NAME
Catalyst::Plugin::OpenIDConnect::Utils::Store::Redis - Redis-backed OIDC store
SYNOPSIS
# In your Catalyst application configuration:
'Plugin::OpenIDConnect' => {
store_class => 'Catalyst::Plugin::OpenIDConnect::Utils::Store::Redis',
store_args => {
server => '127.0.0.1:6379', # default
prefix => 'myapp:oidc:', # optional namespace prefix
# password => 'secret', # if Redis AUTH is required
},
issuer => { ... },
clients => { ... },
},
DESCRIPTION
A Redis-backed implementation of Catalyst::Plugin::OpenIDConnect::Role::Store that stores authorization codes in Redis with automatic TTL expiry.
Because all FastCGI/pre-fork worker processes share the same Redis server, this backend is safe for multi-process deployments. Code expiry is enforced natively by Redis via SETEX, so no background cleanup is needed.
Requires the Redis::Fast module (Redis::Fast is preferred for performance; Redis also works; install whichever suits your environment).
ATTRIBUTES
server
The Redis server address in host:port form. Defaults to 127.0.0.1:6379.
prefix
Key namespace prefix prepended to every Redis key. Defaults to oidc:code:. Set this to a unique value per application to avoid collisions on shared Redis instances.
password
Optional Redis AUTH password. Leave unset if your Redis server does not require authentication. If the environment variable REDIS_PASSWORD is set, it will be have been passed as the default value for this attribute by the plugin.
code_ttl
Lifetime of an authorization code in seconds. Defaults to 600 (10 minutes). The value is passed directly to Redis SETEX.
logger
Optional logger instance for debug/info/warn logging.
_redis
The underlying Redis connection, lazily created on first use. This defers the TCP connection until after the parent process has forked, which is necessary for pre-forking servers: each worker gets its own independent socket.
METHODS
create_authorization_code($client_id, $user, $scope, $redirect_uri, $nonce, $pkce)

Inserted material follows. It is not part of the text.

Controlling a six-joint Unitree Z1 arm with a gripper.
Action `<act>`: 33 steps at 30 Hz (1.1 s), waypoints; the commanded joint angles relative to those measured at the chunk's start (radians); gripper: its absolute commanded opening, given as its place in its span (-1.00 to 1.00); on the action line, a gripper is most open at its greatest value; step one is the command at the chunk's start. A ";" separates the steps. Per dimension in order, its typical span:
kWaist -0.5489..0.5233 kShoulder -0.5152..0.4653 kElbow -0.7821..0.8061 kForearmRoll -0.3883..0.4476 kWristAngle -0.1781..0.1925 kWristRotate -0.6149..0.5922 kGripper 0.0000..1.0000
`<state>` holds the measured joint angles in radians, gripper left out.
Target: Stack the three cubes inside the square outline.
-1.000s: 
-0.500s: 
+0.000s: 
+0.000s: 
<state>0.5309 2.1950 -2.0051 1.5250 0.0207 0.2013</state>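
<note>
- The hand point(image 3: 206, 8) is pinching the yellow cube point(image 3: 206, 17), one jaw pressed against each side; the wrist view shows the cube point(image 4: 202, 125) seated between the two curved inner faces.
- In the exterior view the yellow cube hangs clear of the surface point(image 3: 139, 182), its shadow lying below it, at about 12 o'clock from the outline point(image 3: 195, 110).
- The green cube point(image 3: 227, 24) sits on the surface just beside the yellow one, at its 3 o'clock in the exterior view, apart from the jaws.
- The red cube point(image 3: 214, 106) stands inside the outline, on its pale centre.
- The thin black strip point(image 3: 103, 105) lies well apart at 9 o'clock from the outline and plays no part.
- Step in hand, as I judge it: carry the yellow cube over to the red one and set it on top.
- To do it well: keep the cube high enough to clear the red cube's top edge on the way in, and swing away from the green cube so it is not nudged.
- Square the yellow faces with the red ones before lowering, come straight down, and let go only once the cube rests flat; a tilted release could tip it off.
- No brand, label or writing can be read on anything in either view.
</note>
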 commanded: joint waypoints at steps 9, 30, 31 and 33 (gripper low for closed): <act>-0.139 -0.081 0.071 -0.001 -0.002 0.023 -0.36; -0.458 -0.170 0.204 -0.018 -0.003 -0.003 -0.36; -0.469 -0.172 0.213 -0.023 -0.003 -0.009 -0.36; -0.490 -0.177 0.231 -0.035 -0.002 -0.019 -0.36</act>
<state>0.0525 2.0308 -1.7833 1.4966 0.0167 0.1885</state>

Creates an authorization code and stores it in Redis with an automatic TTL equal to "code_ttl" seconds. $pkce is an optional hashref with keys code_challenge and code_challenge_method; omit or pass undef for non-PKCE flows.
Returns the authorization code string.
get_authorization_code($code)
Retrieves authorization code data from Redis.
Returns a hashref with the code data, or undef if the code does not exist or has already expired (Redis TTL handles expiry automatically).
consume_authorization_code($code)
Atomically fetches and deletes the authorization code from Redis using the GETDEL command (Redis ≥ 6.2). Because GETDEL is a single server-side operation it is race-free: a second concurrent request carrying the same code will receive nil from Redis and be rejected.
Returns the decoded code data hashref on success, or undef if the code does not exist, has already been consumed, or cannot be decoded.
store_refresh_token($jti, $sub, $client_id, $ttl)
Stores a refresh token JTI in Redis with SETEX using $ttl seconds. Also maintains a secondary per-subject Set ({prefix}rt_sub:{sub}) so that all tokens for a user can be revoked atomically at logout time.
consume_refresh_token($jti)
Atomically fetches and deletes the JTI entry using GETDEL (Redis ≥ 6.2). Returns the decoded data hashref, or undef if absent (already used, revoked, or expired).
revoke_refresh_tokens_for_user($sub)
Revokes all outstanding refresh tokens for the given subject by iterating the per-subject Redis Set and deleting each JTI key, then deleting the Set itself. Called at logout time.
DEPENDENCIES
Redis::Fast (preferred) or Redis, plus JSON::MaybeXS and Bytes::Random::Secure.
AUTHOR
Tim F. Rayner
LICENSE
This library is free software; you can redistribute it and/or modify it under the terms of The Artistic License 2.0.